# YOUR TASK
If a line in the data contains "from", copy it out.

# DATA EXCERPT
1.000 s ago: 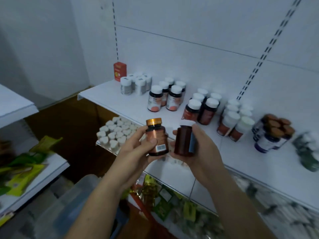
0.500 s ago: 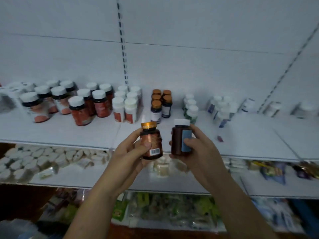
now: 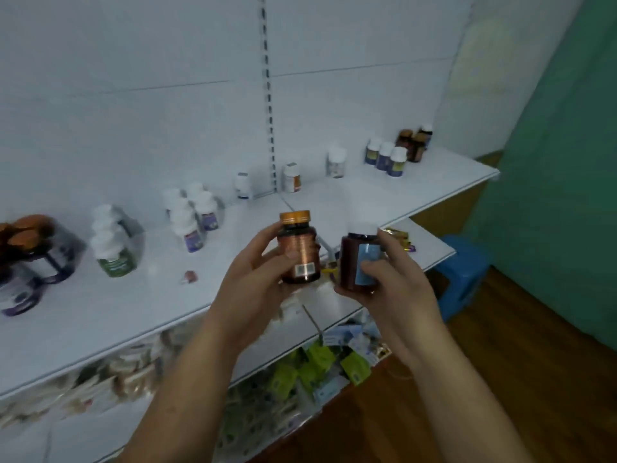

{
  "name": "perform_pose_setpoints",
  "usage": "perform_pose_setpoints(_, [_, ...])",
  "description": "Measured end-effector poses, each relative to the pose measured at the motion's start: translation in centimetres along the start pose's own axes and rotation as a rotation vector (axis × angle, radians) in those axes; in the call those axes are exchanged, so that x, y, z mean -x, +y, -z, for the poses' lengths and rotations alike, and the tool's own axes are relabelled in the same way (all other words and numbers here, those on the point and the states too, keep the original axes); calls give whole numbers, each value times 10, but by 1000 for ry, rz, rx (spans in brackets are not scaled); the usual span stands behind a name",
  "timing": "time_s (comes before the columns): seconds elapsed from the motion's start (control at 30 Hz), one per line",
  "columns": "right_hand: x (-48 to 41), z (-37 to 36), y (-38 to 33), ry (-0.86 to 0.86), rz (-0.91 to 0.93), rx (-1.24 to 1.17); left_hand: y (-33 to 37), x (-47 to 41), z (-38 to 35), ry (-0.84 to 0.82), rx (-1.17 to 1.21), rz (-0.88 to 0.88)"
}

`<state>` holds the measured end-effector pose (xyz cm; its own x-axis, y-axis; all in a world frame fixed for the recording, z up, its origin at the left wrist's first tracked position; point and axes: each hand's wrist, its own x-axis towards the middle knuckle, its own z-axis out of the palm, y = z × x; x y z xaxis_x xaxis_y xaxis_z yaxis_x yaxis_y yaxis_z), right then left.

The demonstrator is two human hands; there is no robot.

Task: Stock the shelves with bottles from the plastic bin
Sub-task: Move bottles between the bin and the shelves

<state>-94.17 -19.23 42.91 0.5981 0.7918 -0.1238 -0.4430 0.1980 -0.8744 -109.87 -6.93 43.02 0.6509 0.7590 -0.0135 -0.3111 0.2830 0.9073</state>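
I count two bottles, both held upright in front of the shelf (image 3: 100,305). The left hand (image 3: 253,285) curls fingers and thumb round one gold-capped bottle (image 3: 298,252), and the right hand (image 3: 394,289) grips one white-capped brown bottle (image 3: 350,262), thumb across its blue label. Far right, the dark jars (image 3: 414,145) overlap, so I can't count them.

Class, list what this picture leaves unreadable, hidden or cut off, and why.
1. Head view: label text on the gold-capped bottle, too small and blurred.
2. Head view: label of the white-capped bottle, partly covered by the right hand.
3. Head view: dark bottles at left edge, blurred and cut off.
4. Plastic bin: out of frame.
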Motion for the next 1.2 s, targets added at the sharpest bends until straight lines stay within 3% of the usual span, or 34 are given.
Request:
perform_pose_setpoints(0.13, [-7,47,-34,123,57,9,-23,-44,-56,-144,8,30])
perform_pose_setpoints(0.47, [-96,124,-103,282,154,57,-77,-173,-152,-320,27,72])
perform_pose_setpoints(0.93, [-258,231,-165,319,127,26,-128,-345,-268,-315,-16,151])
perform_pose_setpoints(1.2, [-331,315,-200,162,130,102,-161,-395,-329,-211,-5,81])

# ANSWER SECTION
  "timing": "time_s (comes before the columns): seconds elapsed from the motion's start (control at 30 Hz), one per line",
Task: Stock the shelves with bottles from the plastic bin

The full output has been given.